The acute toxicity study showed no observable adverse effects in the tested animals with the extract having LD50 above 2000 mg/kg body weight. This suggests its safety to animals. Indeed, the aqueous extract at a dose range of 0.78–100 μg/mL demonstrated no cytotoxicity when studied in human umbilical vein endothelial cells (HUVECs) and has a high selectivity index [6]. These observations, thus, offer the potential for safer therapy.
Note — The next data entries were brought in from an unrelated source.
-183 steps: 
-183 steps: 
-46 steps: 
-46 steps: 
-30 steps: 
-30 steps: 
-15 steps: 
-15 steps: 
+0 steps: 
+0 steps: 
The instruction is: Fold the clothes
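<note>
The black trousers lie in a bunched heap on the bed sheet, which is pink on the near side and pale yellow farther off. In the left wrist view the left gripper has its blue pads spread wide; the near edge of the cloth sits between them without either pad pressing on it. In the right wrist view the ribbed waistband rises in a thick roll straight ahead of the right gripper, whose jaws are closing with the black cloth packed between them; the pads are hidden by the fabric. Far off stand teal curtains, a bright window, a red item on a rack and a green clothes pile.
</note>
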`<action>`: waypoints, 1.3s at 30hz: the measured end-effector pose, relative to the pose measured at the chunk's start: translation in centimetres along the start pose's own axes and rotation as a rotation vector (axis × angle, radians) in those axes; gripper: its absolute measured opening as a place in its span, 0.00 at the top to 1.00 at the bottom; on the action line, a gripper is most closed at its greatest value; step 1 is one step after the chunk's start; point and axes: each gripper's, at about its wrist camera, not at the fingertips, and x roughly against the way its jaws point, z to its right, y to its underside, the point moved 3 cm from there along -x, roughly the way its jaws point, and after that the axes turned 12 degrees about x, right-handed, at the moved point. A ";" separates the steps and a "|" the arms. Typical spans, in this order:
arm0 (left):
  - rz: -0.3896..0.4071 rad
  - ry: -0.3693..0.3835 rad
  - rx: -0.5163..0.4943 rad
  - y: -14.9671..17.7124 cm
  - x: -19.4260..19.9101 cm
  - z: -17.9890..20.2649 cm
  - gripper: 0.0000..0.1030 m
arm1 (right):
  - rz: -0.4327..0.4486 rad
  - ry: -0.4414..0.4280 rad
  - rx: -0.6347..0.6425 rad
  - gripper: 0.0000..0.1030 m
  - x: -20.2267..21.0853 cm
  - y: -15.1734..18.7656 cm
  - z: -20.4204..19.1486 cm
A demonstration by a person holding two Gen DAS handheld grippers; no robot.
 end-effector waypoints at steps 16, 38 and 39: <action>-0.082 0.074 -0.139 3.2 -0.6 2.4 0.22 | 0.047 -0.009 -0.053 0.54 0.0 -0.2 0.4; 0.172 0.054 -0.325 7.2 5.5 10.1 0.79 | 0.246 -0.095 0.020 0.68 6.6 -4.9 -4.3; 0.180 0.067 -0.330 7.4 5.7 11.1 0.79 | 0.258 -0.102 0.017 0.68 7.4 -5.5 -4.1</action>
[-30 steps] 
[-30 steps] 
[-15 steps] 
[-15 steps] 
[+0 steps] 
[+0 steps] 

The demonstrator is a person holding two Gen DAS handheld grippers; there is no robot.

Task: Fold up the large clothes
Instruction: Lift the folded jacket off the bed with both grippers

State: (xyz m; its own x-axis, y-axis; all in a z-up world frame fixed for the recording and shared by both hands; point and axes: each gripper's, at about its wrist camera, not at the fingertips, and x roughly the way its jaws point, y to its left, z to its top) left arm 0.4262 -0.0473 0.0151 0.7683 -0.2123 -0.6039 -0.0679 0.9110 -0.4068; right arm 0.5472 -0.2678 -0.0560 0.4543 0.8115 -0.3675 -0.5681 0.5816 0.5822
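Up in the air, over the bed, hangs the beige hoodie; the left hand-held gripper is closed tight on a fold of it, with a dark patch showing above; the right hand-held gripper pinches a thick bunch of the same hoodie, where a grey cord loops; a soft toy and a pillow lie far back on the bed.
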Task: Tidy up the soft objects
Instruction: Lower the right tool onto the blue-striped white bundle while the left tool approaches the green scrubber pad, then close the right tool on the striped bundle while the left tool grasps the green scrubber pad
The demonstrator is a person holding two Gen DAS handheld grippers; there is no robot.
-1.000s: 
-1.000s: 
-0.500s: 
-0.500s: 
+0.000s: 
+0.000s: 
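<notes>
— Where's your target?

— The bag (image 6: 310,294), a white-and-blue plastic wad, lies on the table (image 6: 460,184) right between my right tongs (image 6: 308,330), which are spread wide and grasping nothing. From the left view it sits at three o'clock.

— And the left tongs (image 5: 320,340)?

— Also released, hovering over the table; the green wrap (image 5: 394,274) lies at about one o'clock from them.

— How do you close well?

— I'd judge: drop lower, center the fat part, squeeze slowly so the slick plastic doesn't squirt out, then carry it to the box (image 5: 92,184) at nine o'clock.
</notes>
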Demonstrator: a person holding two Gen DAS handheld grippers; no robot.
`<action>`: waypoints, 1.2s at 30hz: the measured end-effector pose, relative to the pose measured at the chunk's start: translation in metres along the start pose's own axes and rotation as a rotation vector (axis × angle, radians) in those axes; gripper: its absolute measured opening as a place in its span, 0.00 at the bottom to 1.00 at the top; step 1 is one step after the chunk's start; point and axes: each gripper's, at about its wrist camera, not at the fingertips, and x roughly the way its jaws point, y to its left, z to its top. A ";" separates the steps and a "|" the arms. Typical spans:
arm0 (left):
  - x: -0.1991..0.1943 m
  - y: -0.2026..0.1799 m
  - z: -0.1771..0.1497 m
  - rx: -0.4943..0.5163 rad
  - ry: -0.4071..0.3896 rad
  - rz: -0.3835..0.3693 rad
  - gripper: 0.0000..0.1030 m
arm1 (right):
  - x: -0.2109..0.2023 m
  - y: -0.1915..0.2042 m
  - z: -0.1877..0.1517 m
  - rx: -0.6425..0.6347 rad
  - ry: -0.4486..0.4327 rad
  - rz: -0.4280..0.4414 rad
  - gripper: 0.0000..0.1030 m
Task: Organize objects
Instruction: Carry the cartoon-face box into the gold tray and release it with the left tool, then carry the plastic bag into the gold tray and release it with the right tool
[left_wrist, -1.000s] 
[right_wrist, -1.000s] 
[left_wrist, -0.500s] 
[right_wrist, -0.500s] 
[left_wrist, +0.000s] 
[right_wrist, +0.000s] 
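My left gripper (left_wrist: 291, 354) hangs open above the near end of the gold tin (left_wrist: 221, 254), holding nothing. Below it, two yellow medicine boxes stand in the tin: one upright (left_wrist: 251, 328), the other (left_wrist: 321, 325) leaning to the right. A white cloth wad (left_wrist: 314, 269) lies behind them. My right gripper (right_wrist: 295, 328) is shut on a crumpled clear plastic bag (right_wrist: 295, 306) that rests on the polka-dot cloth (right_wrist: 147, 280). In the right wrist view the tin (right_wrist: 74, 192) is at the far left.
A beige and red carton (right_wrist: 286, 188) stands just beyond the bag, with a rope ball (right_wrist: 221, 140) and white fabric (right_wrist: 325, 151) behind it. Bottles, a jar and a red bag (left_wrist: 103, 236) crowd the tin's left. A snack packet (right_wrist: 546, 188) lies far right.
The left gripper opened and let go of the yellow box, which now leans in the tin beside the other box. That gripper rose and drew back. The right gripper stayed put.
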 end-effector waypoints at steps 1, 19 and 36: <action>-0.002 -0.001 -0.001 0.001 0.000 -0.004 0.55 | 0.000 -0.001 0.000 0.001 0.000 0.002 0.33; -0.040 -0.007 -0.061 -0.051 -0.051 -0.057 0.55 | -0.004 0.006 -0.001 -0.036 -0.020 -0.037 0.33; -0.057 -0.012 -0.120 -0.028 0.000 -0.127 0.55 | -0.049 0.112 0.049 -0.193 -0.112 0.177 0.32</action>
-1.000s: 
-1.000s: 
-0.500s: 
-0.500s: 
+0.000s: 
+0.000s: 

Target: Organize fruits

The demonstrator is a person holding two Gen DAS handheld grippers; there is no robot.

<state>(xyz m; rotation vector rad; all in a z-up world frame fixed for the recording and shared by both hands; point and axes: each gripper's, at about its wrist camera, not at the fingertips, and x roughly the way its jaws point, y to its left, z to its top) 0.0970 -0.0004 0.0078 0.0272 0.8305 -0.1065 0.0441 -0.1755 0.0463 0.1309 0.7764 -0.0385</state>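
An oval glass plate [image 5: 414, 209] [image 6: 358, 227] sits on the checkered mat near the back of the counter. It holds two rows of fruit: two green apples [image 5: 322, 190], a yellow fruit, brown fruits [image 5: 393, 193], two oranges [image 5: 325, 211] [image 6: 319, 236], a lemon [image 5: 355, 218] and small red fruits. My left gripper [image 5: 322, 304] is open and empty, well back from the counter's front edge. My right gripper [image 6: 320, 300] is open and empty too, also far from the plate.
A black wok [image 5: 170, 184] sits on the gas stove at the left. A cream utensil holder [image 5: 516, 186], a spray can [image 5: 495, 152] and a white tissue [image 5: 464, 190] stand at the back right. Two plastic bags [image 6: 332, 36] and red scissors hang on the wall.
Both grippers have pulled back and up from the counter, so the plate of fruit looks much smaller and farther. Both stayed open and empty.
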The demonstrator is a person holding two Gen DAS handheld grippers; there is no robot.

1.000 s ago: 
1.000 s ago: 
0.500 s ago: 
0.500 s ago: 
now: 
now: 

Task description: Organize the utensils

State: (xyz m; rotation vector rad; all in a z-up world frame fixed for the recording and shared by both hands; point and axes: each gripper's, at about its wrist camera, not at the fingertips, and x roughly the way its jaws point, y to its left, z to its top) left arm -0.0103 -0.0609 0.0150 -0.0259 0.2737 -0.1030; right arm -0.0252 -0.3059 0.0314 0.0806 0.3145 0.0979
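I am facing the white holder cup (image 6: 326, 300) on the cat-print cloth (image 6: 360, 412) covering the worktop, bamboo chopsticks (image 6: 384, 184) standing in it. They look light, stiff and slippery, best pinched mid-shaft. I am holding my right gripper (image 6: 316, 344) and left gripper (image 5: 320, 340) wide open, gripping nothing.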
The phytochemical screening of T. cacao leaves revealed the presence of tannins, flavonoids, reducing sugars, saponins, alkaloids, coumarins, and sterols. These findings agree with findings in such previous study [6]. Various compounds belonging to different classes of phytochemicals as observed in this study have demonstrated antiplasmodial activity [16]. Individual members of these classes of compounds revealed here could, therefore, be responsible for the antimalarial activity observed in this study.

5. Conclusion

In conclusion, the aqueous extract of T. cacao leaves has shown a remarkable antiplasmodial activity and potential antimalarial property in P. berghei-infected mice. This observation largely reinforces the justification for the use of cocoa leaves in the traditional treatment of malaria in Ghana.